In times of crisis, risks of adverse feedback loops increase. Typically, this happens through deteriorating investor sentiment vis-à-vis risky assets, an increased sensitivity to pre-existing vulnerabilities, or a destabilising repricing of euro area securities triggered by fire sales abroad. This can impinge on euro area financial markets and, by impairing monetary policy transmission, on price stability.
This is why, building on the experience with the ad hoc EUREP facility during the pandemic and Russia’s war in Ukraine, the new framework provides for access conditions to be broadened in times of crisis or when there is a heightened risk of a crisis materialising. This is when contagion and asset fire sales may have particularly strong adverse effects on euro area financing conditions, leading to deeper monetary policy implications.
Hence, in normal times, liquidity lines can only be extended if an economy is of systemic relevance to the euro area. But in times of crisis, liquidity lines can also be extended to countries that have limited individual systemic relevance. That may be the case if, amid disorderly market conditions, such smaller countries could together adversely affect monetary policy transmission. In view of heightened regional risks associated with the ongoing Russian war against Ukraine and the conflict in the Middle East, we have applied this feature of the new framework to prolong the repo lines of several non-EU European countries until 31 January 2025.
The new streamlined framework also harmonises pricing and our risk control, in particular with regard to collateral eligibility requirements for repo lines. This will improve the efficiency of our decision-making.
Finally, we have also updated our communication policy. We will now disclose the full set of liquidity lines granted under the new framework as of 29 January 2024. The liquidity lines currently in place include eight swap arrangements with countries of major systemic relevance. Most of them take the form of reciprocal arrangements which also give the ECB access to the respective foreign currency. In addition, we have granted seven repo arrangements under EUREP.
Overall, the revised framework makes improvements in several areas, while maintaining its key features. These are summarised in Table 1 below.

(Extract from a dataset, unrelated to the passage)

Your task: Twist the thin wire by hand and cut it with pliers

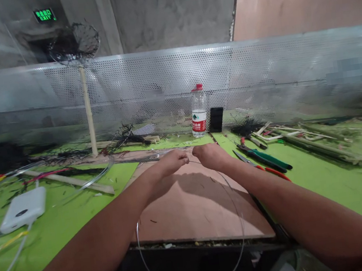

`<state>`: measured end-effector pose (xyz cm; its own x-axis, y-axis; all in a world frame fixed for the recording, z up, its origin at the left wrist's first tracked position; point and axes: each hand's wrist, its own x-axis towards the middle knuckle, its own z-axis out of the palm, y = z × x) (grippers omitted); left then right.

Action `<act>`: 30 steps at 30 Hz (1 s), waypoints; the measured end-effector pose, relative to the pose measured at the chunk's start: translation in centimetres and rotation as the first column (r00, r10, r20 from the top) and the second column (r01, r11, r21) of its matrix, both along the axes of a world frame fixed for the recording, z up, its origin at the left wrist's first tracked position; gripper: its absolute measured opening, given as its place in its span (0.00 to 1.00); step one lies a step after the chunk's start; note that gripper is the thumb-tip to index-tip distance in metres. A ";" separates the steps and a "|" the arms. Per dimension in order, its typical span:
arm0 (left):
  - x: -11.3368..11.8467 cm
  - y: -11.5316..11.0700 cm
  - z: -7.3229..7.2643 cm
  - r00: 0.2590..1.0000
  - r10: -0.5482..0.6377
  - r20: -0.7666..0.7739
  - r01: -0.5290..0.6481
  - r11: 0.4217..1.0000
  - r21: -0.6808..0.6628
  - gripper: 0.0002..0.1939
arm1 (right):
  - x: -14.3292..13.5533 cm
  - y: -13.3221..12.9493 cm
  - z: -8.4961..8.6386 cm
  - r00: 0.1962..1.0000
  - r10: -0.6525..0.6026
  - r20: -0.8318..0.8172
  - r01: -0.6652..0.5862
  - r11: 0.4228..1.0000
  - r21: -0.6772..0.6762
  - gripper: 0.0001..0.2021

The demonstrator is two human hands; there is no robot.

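Above the far part of a pinkish wooden board (179, 220), my left hand (172, 161) and my right hand (211, 155) face each other, a small gap apart. Both are closed, fingertips pinched. A thin, clear-looking wire (139, 247) runs between them and bows down in a wide loop towards me, past the board's near edge. Its left part passes behind my left forearm. Right of my right hand lie green-handled pliers (264, 158) and red-handled scissors (274, 173).
A water bottle (198, 117) and a black phone (216, 119) stand at the back, before a perforated metal screen (159, 71). On the left are a white power bank (24, 208) with a cable, a wooden stick (73, 181) and an upright post (88, 112). Stalks (329, 147) lie right.
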<state>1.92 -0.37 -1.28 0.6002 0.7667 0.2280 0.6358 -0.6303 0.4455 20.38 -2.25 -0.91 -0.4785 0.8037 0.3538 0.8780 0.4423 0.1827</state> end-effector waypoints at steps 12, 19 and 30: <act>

ECB President Christine Lagarde has said recently that the world is going through “an age of shifts and breaks” in which it faces an unprecedented series of shocks. Central banks play a crucial stabilising role in this situation, and euro liquidity lines are an important part of the ECB’s toolkit to protect monetary policy transmission and strengthen resilience against crises. We are confident that our new framework will live up to the challenges of international liquidity provision in an increasingly volatile world in which central banks need to contribute to stability in line with their mandates.
The views expressed in each blog entry are those of the author(s) and do not necessarily represent the views of the European Central Bank and the Eurosystem.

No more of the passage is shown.